Drupal.org

provide selectively available, regular exports of the drupal.org database

Project:Drupal.org infrastructure
Component:Database
Category:task
Priority:normal
Assigned:greggles
Status:closed (fixed)

Issue Summary

I think that we should provide a scripted export of the database (or databases) behind drupal.org that has all private data removed and maybe some or all of the content removed.

Why?

  • It can be useful for performance tuning specifically for drupal.org or benchmarking for patches for Drupal itself.
  • People working on the redesign and/or patches for the modules often need dummy data to test with. (I know we have d.o testing profile which makes this easier, but more real data is oftenbetter)
  • People can analyze the database more easily compared to scraping the html, storing the results, and then analyzing

Why not?

  1. Spammers might get it and set up sites that contain just this content
  2. Private data is contained in this database

Solutions to the reasons against

  1. Spammers are already setting up sites based on HTML crawling. And, if necessary to make this generally available, we can remove the data most important to spammers (i.e. node bodies and comment bodies). There are times when the node bodies and comment bodies are still important to people, but that can be addressed later or as a separate issue.
  2. We can overwrite or remove private data.

How?

We already have a script to remove most of the private data and it is used when copies of the database are shared (this happens very infrequently, but it happens and we have a process for it). We should review that a bit more to make sure it handles unpublished content and IP addresses. We should also make sure it removes unnecessary tables like caches and search index which can be calculated on the consuming side rather than included in the download file. Then we really only need some work (which I'm willing to do) to automate the creation of the file and pushing it over to the FTP site for download.

Comments

#1

Why not?

  1. It is just a bad idea. I do not want to read anything like "the Drupal association makes the database of drupal.org publicly avaliable". There are a lot of people who would take exception on such news. The fact that we'd of course remove private informaton would probably cnveniently omitted.

#2

How about an interim step of having a sanitized database we can provide to community developers. We've been getting inquiries around this for g.d.o, and I'd like to facilitate more active/interesting development from people besides the small group who currently has direct access. A safe/sanitized database dump would help that along quite a bit.

#3

Just as a followup, I think this is pretty analogous to what we already do in terms of letting people access VMs for the redesign. There's some vetting and then a sort of "deputization." This is quite a bit different from releasing the data publicly.

#4

Title:provide generally available, regular exports of the drupal.org database» provide selectively available, regular exports of the drupal.org database

#3 pushes this in a different direction - changing title.
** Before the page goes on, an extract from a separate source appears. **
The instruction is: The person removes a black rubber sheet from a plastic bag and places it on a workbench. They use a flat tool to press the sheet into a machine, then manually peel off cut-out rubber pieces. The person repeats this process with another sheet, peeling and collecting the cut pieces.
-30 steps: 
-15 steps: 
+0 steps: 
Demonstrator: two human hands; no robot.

I'm interested in seeing my original intent fulfilled, but would take selectively available.

The thing I don't like about selectively available dumps is that it's somewhat hard to know who should be on the list of people who get them.

#5

I think this is pretty analogous to what we already do in terms of letting people access VMs for the redesign.

I am not sure about the audience of this task, but VMs for redesign are not accessible to everybody, AFAIK.

#6

The ideal policy and export provision would be publicly available, rather than making the question of who should get access a recurring, timewasting, and likely contentious issue.

All private data should be excluded or scrubbed, but all information that is otherwise publicly viewable should be retained.

The privacy policy should therefore note that public information (posts, profile information like country etc) will be made available for the purpose of creating aggregate statistics. If we can get the language correctly here it can be rolled into (and maybe jumpstart) #178776: Create a privacy policy for drupal.org

benjamin, agaric

#7

Status:active» needs work

Here's the current script that's being run from hudson and stored on util in /usr/local/sbin/drupal-sanitize-dump.sql

-- CAUTION: DO NOT RUN THIS ON DATABASE WHERE YOU CARE ABOUT THE INFORMATION!!!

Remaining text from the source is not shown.